This paper discusses the feature selection of variables in the maintenance data obtained from an aviation company in Turkey. The proposed system will help companies to collect, extract, and create data to improve the maintenance actions through more accurate predictions. This study proposes a hybrid data preparation method for maintenance data and predicting failure counts of equipment by comparing the results of three different algorithms. The feature selection method (ReliefF algorihm in the present study) is used for selecting attributes, and the modified K-means algorithm is used to eliminate the redundant data. Three methods for predicting equipment failure counts are introduced and compared using MLP as an ANN algorithm, SVR algorithm, and LR. The next section presents an overview of the materials and methodology, followed by experimental results and conclusions.

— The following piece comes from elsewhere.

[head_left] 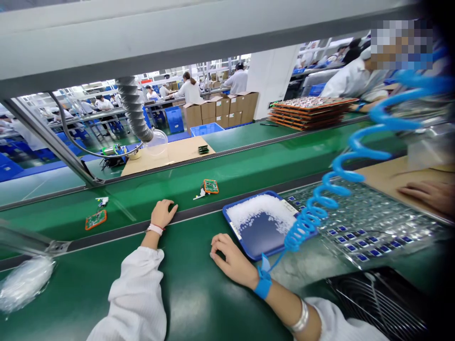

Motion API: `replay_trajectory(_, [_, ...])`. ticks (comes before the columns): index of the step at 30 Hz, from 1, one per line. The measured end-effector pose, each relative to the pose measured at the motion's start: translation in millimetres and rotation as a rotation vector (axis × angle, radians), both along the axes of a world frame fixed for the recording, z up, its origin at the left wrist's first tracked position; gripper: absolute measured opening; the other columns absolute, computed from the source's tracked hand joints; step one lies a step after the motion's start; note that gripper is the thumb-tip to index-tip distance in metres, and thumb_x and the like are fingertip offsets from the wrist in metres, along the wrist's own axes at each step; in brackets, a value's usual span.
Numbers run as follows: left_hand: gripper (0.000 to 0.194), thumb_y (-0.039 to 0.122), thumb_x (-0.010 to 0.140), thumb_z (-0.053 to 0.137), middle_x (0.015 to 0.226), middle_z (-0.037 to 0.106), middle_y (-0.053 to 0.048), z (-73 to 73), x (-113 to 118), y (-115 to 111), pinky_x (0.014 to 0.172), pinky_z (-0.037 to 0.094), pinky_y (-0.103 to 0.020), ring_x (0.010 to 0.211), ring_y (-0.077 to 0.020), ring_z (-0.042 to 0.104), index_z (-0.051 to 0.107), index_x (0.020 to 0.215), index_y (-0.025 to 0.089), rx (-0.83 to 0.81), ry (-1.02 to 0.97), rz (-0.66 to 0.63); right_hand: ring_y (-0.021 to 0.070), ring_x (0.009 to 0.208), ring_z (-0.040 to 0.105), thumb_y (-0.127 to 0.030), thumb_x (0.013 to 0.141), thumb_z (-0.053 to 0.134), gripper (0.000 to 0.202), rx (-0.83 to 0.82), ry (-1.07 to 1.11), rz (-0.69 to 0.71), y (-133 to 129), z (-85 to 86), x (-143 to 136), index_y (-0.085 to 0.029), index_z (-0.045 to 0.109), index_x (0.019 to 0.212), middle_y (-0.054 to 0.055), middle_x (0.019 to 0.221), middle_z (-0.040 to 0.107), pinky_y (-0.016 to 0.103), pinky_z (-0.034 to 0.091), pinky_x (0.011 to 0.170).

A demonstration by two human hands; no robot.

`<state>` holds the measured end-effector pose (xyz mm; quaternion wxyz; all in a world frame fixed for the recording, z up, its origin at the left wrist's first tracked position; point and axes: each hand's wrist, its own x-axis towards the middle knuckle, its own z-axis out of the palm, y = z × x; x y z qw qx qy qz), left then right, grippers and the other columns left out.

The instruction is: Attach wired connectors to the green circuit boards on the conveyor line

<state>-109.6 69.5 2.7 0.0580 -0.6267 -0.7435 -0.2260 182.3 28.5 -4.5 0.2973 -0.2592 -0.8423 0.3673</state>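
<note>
My left hand point(163, 214) rests on the dark edge strip of the green conveyor, fingers loosely bent and thumb apart, with nothing visible in it. My right hand point(233, 259) lies over the green bench, half curled with a gap between thumb and fingers; I see nothing in it. It is nearest to a blue tray point(254, 246) of small white plastic pieces point(265, 210). Beyond my left hand, an orange-edged circuit board point(211, 186) sits on the belt beside a small white part point(202, 193). Another such board point(95, 219) lies farther left near a white part point(103, 201).
A coiled blue wrist-strap cord point(320, 199) runs from my right wrist. Right are a clear tray of dark blue parts point(373, 237), a black fan point(377, 303) and another person's hand point(426, 194). A plastic bag point(26, 283) lies left. Stacked panels point(309, 113) stand across the belt.
</note>
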Motion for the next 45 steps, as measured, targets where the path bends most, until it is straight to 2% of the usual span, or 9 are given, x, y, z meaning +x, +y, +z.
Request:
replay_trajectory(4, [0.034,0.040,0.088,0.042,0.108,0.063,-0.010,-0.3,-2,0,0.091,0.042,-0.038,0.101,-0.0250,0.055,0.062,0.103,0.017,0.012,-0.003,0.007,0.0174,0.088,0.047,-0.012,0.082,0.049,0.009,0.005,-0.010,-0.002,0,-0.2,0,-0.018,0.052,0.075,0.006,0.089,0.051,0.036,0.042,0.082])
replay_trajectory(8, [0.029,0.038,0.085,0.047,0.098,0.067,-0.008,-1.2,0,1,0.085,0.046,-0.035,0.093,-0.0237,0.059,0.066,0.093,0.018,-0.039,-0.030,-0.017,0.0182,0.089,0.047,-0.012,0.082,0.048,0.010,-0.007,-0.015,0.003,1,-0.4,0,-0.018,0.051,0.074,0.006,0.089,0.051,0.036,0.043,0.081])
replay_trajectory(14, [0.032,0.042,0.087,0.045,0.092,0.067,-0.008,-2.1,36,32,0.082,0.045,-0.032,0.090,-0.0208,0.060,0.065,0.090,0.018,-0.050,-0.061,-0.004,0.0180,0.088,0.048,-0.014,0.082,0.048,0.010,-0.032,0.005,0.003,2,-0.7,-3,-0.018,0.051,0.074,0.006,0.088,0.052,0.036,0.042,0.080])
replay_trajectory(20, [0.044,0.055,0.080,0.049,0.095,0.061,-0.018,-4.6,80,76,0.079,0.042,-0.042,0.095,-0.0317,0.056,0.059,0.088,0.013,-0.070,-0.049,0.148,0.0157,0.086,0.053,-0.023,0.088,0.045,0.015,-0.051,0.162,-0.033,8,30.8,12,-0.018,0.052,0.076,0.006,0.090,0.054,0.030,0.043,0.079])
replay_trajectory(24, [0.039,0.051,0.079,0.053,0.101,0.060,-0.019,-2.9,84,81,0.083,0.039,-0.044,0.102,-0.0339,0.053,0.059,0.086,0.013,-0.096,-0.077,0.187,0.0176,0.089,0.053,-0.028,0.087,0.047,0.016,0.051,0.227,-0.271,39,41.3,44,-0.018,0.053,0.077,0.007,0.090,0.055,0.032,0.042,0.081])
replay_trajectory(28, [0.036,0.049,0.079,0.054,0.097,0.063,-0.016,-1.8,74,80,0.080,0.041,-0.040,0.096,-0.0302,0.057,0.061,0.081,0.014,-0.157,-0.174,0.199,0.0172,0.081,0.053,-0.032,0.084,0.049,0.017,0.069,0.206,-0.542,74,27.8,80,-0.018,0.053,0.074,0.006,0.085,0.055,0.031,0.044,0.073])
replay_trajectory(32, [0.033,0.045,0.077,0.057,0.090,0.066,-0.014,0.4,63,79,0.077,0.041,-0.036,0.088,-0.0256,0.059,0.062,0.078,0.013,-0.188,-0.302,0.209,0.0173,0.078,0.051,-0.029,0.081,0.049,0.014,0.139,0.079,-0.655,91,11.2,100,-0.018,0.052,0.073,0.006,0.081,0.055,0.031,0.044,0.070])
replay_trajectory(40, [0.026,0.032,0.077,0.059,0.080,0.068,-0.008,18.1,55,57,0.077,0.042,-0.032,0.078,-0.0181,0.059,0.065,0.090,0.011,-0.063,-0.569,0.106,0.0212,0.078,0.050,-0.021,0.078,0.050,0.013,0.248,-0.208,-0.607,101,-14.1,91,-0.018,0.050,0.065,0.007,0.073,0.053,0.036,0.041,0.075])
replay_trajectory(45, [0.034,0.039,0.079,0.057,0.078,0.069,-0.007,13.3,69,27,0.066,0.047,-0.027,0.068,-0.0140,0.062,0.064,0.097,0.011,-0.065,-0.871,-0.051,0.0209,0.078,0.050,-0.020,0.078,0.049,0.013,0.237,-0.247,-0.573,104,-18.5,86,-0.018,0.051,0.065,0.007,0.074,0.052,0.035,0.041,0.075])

2. Materials and Methodology

The context in which the present case study was carried out was an avitation company in Ankara, Turkey. The maintenance data were collected from the records of the maintenance department. They included removal of equipment, repair activities, experience of the operators, flight hours of the equipment, and other information relevant to the case study.

2.1. Dataset Acquisition

In the ERP platform, a program is developed to collect data and to format the dataset for analysis through machine algorithms. The variables were grouped as the input variables, while the failure count was considered to be the output variable. Selected parameters are evaluated by the feature selection ReliefF method to find the most influential parameters that have a share in the failures.

Flow logic of the developed program is presented in Figure 1. Firstly, the selected materials’ serial-numbered equipment used in the landing gear system was selected. Their maintenance and operational data were identified. Attributes of the maintenance and failure data were identified in cooperation with maintenance personnel and technicians. Each instance of a no fault found (NFF) status was examined to find confirmed failure data. The total flight hours for each piece of equipment across different aircraft were calculated for a given time period. Nine input variables that affect the failure of the equipment were determined. The failure count was calculated as an output variable. These nine input variables and an output variables were used for modelling the machine learning algorithms used in the present study (MLP, SVR, and LR).

2.2. Feature Selection and ReliefF Algorithm

Feature selection is a technique to obtain the relevant features by removing irrelevant and noisy data from the original dataset. It is the process of selecting a subset of features that could adequately depict all the datasets. The main objective of feature selection is to mine the data to obtain the minimum number of features to achieve maximum accuracy. Feature selection methods are used in data mining and machine learning, as well as in artificial intelligence. They reduce model complexity and let algorithms operate faster. Relief is a feature selection algorithm used for random selection of instances for feature weight calculation. The Relief algorithm is proposed by Kira and Rendell in 1992 [20, 21]. It estimates feature weights iteratively, according to their ability to make a distinction between neighboring models. Relief was extended to deal with noisy, irrevelant, and missing data to address multiclass issues. Kononenko [22] proposed an extension to Relief called ReliefF to address the multiclass problems. ReliefF is an extension of the Relief algorithm, which fails to remove irrelevant or incomplete features in two-class classification problems. The ReliefF algorithm finds one near miss for each different class and averages their value to revise feature weights.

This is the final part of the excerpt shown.